> [The data]:
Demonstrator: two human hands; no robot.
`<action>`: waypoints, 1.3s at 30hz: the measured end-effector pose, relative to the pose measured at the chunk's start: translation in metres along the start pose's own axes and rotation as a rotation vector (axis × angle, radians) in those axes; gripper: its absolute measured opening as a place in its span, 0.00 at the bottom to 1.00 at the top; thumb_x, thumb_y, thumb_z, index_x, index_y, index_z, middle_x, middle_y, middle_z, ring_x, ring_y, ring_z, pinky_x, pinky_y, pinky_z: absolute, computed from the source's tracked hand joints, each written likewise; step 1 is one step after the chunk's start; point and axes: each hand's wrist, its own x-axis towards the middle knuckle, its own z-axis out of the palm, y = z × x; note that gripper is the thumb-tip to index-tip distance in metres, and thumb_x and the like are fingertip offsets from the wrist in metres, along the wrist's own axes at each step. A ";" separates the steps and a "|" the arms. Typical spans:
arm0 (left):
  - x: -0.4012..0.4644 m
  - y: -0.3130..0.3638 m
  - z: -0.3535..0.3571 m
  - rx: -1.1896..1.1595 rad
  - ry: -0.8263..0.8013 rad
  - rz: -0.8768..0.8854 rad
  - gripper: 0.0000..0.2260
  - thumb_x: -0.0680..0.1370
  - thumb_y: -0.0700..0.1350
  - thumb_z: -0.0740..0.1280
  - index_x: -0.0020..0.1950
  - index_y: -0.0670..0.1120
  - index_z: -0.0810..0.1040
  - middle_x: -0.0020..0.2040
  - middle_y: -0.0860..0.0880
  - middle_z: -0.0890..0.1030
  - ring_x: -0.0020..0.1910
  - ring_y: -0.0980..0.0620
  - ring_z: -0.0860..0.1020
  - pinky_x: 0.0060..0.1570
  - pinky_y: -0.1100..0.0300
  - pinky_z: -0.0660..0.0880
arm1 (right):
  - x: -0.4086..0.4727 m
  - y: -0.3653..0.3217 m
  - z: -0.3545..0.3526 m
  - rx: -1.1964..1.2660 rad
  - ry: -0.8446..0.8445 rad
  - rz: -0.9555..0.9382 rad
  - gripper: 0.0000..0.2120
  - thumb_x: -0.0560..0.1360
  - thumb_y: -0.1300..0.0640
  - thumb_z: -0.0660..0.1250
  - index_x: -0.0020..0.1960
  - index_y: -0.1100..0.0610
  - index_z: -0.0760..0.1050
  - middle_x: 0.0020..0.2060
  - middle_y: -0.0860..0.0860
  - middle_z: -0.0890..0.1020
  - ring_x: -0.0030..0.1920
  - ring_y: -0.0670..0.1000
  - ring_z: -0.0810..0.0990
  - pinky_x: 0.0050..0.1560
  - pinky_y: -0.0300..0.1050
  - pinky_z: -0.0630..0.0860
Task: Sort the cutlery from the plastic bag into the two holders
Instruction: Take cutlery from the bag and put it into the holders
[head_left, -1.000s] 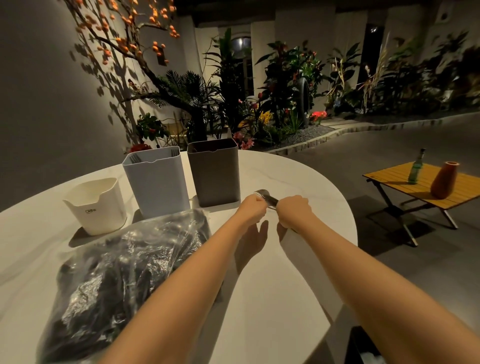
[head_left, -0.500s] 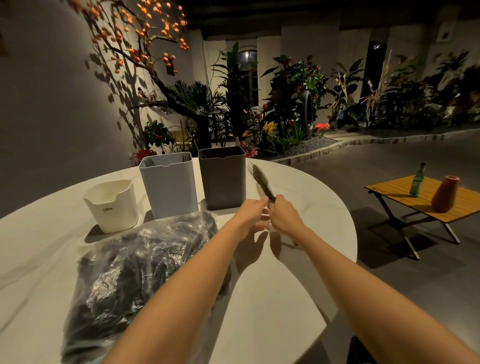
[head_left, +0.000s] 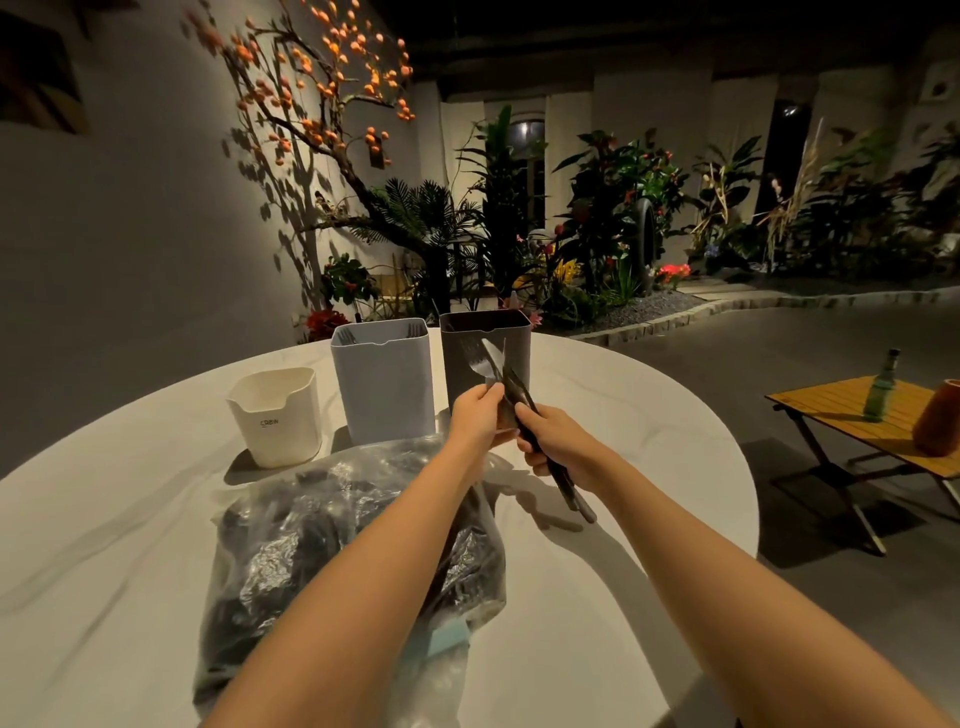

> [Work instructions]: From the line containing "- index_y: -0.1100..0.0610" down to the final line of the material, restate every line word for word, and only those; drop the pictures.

> [Exercise output]:
  - index_y: -0.1100..0.0610
  - index_z: -0.0760..0.1050
  - middle_x: 0.0020..0.2060
  - middle_y: -0.0860..0.0860
  - middle_z: -0.0890..0.1020
  - ring_x: -0.0030..0.1920
  - ring_y: -0.0670..0.1000
  - ring_z: -0.0810..0.0990
  - pinky_x: 0.0050..0.1560
  - pinky_y: -0.0300..0.1050
  - pinky_z: -0.0630..0.0860
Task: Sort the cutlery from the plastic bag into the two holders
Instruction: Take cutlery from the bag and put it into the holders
[head_left, -1.000s] 
[head_left, -0.500s] 
[head_left, +0.000s] 

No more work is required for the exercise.